This is the kind of thing I think about on my days off

A few days ago I slipped while getting into my shower. I caught myself before I fell so I didn't wind up splitting me head open on the toilet or anything, but it got me thinking. It occurred to me that if I tripped down my stairs or fell and broke my neck in the shower or met some equally sudden demise while at home it would be a long time before anyone found my body.

It would probably be three or four days minimum before anyone found me. Maybe as much as a week or two depending on how my manager reacted to my sudden and repeated absences. I'm sure that, in that time frame, my cats would have run out of food and taken to eating my slowly decomposing flesh. Cats are nature's mercenaries after all.

If I were to die at home I think the worst case scenario would be to slip and fall in the shower. At least if I fell down the stairs I'd be clothed. In the shower you're totally naked. Whoever finds my body is going to see me in my birthday suit, partially eaten by my cats, and bloated from laying in the water for days on end.

And, having fed on my corpse for several days, there is no doubt in my mind that my cats will have to be put down. Anyone who's ever seen a nature based horror movie knows that the minute an animal tastes human flesh they become unstoppable killing machines.

Worst of all though is the porn dilemma: All men have an unquenchable thirst for pornography, as such we all have stashes of filth hidden somewhere in our domiciles. If I die, at some point people are going to go through my belongings and find the mountains upon mountains of porno that I have displayed in my living room, alphabetized and arranged by genre. My only hope is that a fellow male is the first to discover me and finds it in his heart to spirit away the offending material before my Mom arrives.

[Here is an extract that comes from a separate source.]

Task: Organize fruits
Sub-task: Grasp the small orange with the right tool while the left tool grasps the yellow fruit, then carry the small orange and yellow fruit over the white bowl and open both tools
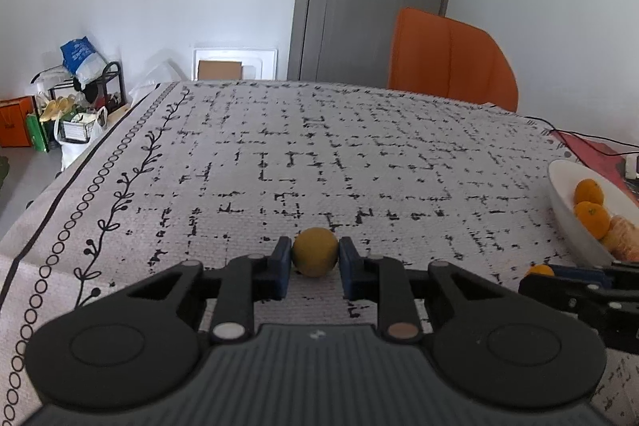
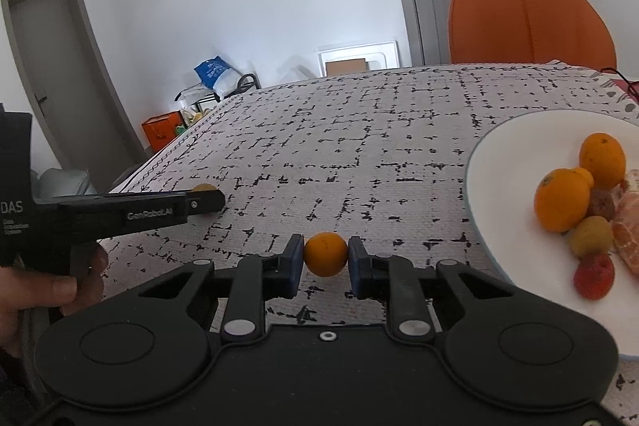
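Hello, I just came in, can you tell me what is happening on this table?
A person is sorting fruit with a handheld gripper in each hand. The left gripper is shut on a small yellow fruit, and the right gripper is shut on a small orange fruit. Both fruits are low over the patterned tablecloth. To the right stands a white plate that already holds several fruits, including oranges and a peeled one.

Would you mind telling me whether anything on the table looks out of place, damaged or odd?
Nothing looks spilled or damaged. One peeled orange lies among whole fruit in the white plate. The two fruits outside it are both gripped: a yellow fruit in the left gripper, a small orange in the right gripper.
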`<state>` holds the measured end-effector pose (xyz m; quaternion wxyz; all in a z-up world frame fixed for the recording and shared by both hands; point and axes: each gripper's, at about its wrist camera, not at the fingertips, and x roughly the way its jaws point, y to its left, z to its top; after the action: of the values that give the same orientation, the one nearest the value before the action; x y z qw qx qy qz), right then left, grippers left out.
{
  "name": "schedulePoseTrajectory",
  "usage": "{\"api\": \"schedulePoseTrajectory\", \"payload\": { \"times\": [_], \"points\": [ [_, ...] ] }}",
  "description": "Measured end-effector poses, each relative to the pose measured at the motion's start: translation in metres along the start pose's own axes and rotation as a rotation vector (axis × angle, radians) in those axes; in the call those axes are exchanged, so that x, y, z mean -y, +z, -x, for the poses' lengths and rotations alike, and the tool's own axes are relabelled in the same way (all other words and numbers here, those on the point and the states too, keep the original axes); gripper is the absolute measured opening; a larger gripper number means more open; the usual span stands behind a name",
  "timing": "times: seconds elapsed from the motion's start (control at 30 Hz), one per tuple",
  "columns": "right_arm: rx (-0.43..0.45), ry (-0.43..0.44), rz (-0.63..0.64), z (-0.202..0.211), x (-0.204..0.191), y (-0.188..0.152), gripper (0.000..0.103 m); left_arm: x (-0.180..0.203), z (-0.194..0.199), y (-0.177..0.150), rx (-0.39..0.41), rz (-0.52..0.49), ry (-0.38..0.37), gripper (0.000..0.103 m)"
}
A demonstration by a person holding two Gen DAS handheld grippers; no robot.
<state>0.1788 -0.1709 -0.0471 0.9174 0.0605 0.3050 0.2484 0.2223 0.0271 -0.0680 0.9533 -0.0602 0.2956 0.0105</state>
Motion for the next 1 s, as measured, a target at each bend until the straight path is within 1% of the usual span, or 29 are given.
{"api": "schedulePoseTrajectory", "payload": {
  "times": [0.27,0.47,0.77,1.0],
  "points": [
    [0.037,-0.002,-0.004,0.014,-0.001,0.0,0.022,0.012,0.022,0.0,0.026,-0.03,-0.022,0.023],
    [0.065,-0.011,-0.015,0.029,0.003,0.0,0.022,0.026,0.035,0.002,0.046,-0.056,-0.055,0.023],
    [0.102,-0.036,-0.048,0.053,0.019,-0.007,0.022,0.055,0.052,0.001,0.071,-0.1,-0.092,0.023],
    [0.132,-0.072,-0.078,0.072,0.038,-0.01,0.022,0.077,0.059,0.002,0.086,-0.124,-0.119,0.023]
  ]
}}
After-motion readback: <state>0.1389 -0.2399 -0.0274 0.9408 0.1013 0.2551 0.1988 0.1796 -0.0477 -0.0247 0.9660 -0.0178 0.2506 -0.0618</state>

Just thinking about this situation is freaking me out. I definitely don't want my cats to be put to sleep and the world to know that I have a crippling addiction to hardcore pornography. It's not just those two things either. There's also my porcelain doll collection and the notebooks full of bad Elizabethan poetry I've written over the years. I think I'm going to head to Wal-Mart and pick up a shower mat before the worst happens.